CE QU’IL FAUT RETENIR

● La biodiversité taxonomique dépend du type d’habitat et n’évolue pas de la même façon sur les zones latérales que dans le centre du fleuve. Le niveau général de richesse cumulée est lié aux caractéristiques physiques (surfaces), hydrologiques et morphologiques du prisme estuarien, y compris de connectivité avec les systèmes adjacents. Lorsque le gradient de salinité est complet, le minimum de richesse se situe généralement en domaine méso ou oligohalin. Malgré le confinement et le cloisonnement accru en berge de ces zones halines, les annexes latérales y sont les plus riches. Les gradients environnementaux (salinité, bathymétrie, courant…), structurent par conséquent le turnover des espèces non seulement sur le plan longitudinal mais également transversal. Quel que soit l’axe considéré, le chevauchement plus ou moins important des espèces est probablement amplifié par le courant de marée.

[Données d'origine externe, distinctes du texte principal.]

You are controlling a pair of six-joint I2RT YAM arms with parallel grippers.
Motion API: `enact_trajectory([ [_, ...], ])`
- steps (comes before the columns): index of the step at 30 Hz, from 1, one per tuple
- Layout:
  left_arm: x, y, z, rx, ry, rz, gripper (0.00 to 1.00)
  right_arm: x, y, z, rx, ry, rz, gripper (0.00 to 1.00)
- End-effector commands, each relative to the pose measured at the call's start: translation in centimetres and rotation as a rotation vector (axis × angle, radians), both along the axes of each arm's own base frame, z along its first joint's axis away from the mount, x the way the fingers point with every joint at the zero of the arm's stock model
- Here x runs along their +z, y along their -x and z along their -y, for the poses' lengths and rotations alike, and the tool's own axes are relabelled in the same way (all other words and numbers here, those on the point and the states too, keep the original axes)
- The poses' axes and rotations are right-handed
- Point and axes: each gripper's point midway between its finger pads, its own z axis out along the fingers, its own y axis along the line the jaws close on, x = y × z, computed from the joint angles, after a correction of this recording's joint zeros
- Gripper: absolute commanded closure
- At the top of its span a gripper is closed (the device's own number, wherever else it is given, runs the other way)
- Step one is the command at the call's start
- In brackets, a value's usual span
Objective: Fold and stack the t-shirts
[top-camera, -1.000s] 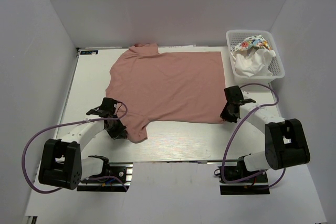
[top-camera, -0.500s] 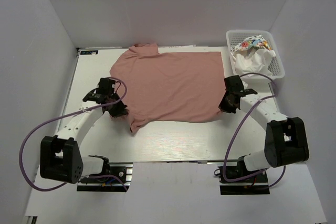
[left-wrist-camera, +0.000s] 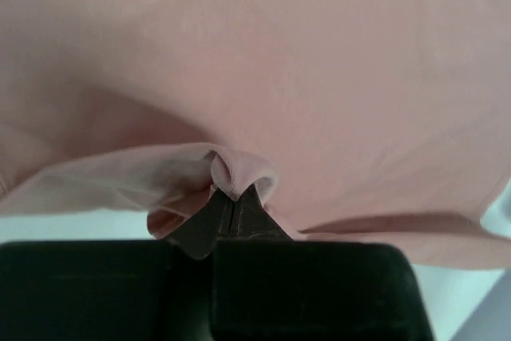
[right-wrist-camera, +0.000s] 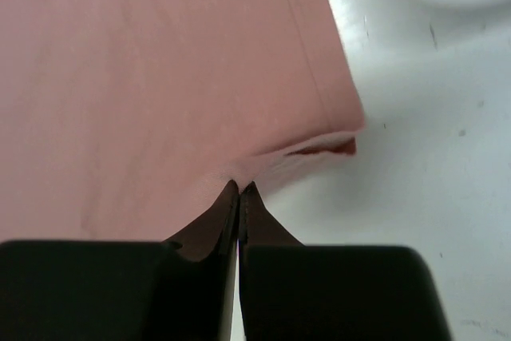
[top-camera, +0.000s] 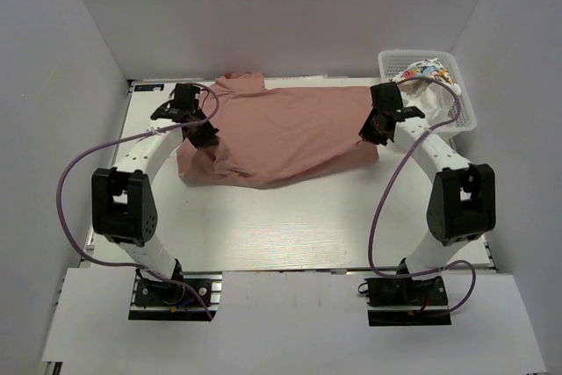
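no readable text, labels or brands — nothing legible on any surface

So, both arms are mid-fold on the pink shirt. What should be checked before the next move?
1. Left pincer shut on the dusty pink cloth t-shirt: ok.
2. Right pincer shut on the shirt's hem corner: ok.
3. Folded edge straight between the grips: not ok, it bulges nearer on the left.
4. Right arm's purple cable clear of the white plastic lattice basket: cannot tell, they overlap from above.
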Motion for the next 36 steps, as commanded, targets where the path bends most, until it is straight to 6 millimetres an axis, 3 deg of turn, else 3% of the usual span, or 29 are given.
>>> enact_trajectory([
  [1,1.5,-2.8,-1.6,0.057,-0.06,0.046,1.0,0.6,-2.3,1.3,-0.052,0.047,0.012,1.0],
  [2,1.5,-3.4,-1.9,0.067,-0.06,0.047,1.0,1.7,-3.6,1.6,-0.063,0.041,0.037,1.0],
  [6,2.2,-6.6,-2.8,0.099,-0.072,0.079,1.0,1.9,-5.7,2.3,-0.083,0.043,0.052,1.0],
  [7,1.3,-6.9,-3.4,0.115,-0.088,0.055,1.0,2.4,-6.3,2.5,-0.088,0.037,0.067,1.0],
  [14,1.5,-10.6,-4.5,0.141,-0.087,0.11,1.0,1.1,-9.3,3.1,-0.084,0.043,0.052,1.0],
  [15,0.5,-11.0,-5.1,0.151,-0.09,0.092,1.0,0.5,-9.4,3.0,-0.074,0.048,0.036,1.0],
  [17,0.5,-12.3,-4.8,0.139,-0.085,0.115,1.0,1.0,-10.5,2.7,-0.064,0.041,0.057,1.0],
  [18,0.4,-12.8,-5.0,0.129,-0.077,0.12,1.0,-0.4,-10.6,2.8,-0.063,0.047,0.028,1.0],
  [20,-0.4,-14.4,-4.6,0.11,-0.066,0.125,1.0,0.4,-11.8,2.7,-0.047,0.041,0.055,1.0],
  [21,-0.6,-14.9,-4.6,0.11,-0.066,0.127,1.0,-0.8,-12.2,2.5,-0.045,0.045,0.03,0.99],
  [22,-0.1,-15.7,-4.5,0.101,-0.071,0.149,0.88,-1.0,-12.3,2.5,-0.043,0.047,0.024,0.92],
  [23,-1.1,-16.2,-4.6,0.086,-0.084,0.136,0.71,-1.1,-13.0,2.2,-0.026,0.047,0.028,0.84],
  [25,0.1,-17.5,-4.3,0.073,-0.078,0.167,0.26,-1.2,-13.6,2.1,-0.004,0.059,0.023,0.67],
  [26,0.6,-17.7,-4.4,0.064,-0.084,0.181,0.0,-0.6,-13.9,1.8,0.014,0.063,0.036,0.64],
  [27,0.6,-17.7,-4.6,0.071,-0.093,0.182,0.0,0.1,-13.9,1.4,0.031,0.06,0.052,0.59],
  [28,1.3,-17.9,-4.6,0.06,-0.101,0.202,0.0,0.8,-14.1,1.1,0.057,0.055,0.074,0.46],
  [30,1.6,-17.3,-4.6,0.06,-0.101,0.201,0.0,0.4,-13.6,0.6,0.103,0.063,0.078,0.36],
  [31,2.0,-16.6,-4.7,0.054,-0.106,0.206,0.0,1.8,-13.6,-0.2,0.132,0.039,0.117,0.29],
  [32,2.0,-16.0,-4.7,0.053,-0.107,0.198,0.0,1.6,-13.2,-0.5,0.155,0.044,0.122,0.16],
  [33,1.8,-15.4,-4.8,0.052,-0.108,0.189,0.0,1.3,-12.4,-1.1,0.179,0.038,0.111,0.1],
  [34,0.5,-14.2,-4.8,0.051,-0.11,0.157,0.0,1.9,-12.1,-1.9,0.205,0.025,0.123,0.1],
  [35,1.4,-13.7,-4.9,0.052,-0.109,0.18,0.0,1.4,-11.6,-2.3,0.22,0.023,0.119,0.1],
  [36,-0.4,-12.2,-4.4,0.039,-0.111,0.14,0.0,0.3,-10.7,-3.0,0.246,0.015,0.091,0.1],
])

● Un estuaire est un réacteur biologique très productif. La zone d’abondance piscicole maximale est paradoxalement située dans la masse d’eau typiquement estuarienne (eau poly à mésohaline), là où les sections sont généralement réduites par les aménagements et où les connectivités latérales sont dégradées ou disparues. Le peuplement piscicole dépend – ici comme partout ailleurs dans l’estuaire – de l’existence ou non d’écotones transversaux, permettant la formation de vasières latérales et de zones intertidales. Lorsque cela n’est pas le cas, les poissons benthiques sont largement défavorisés par rapport aux poissons pélagiques, comme c’est le cas dans l’estuaire de la Seine.

● C’est la caractéristique de nourricerie qui engendre l’attractivité générale d’un estuaire vis-à-vis de la faune piscicole, que ce soit dans le lit mineur, les vasières latérales, jusqu’aux marges du système et les d’habitats temporaires tels que les chenaux du schorre. La fonction essentielle des masses d’eau dessalées n’est donc pas de constituer un hot spot de biodiversité – caractéristique plutôt de la mosaïque de l’ensemble des habitats du complexe estuarien – mais de permettre aux espèces l’accès optimal aux différents habitats nécessaires à la croissance des juvéniles.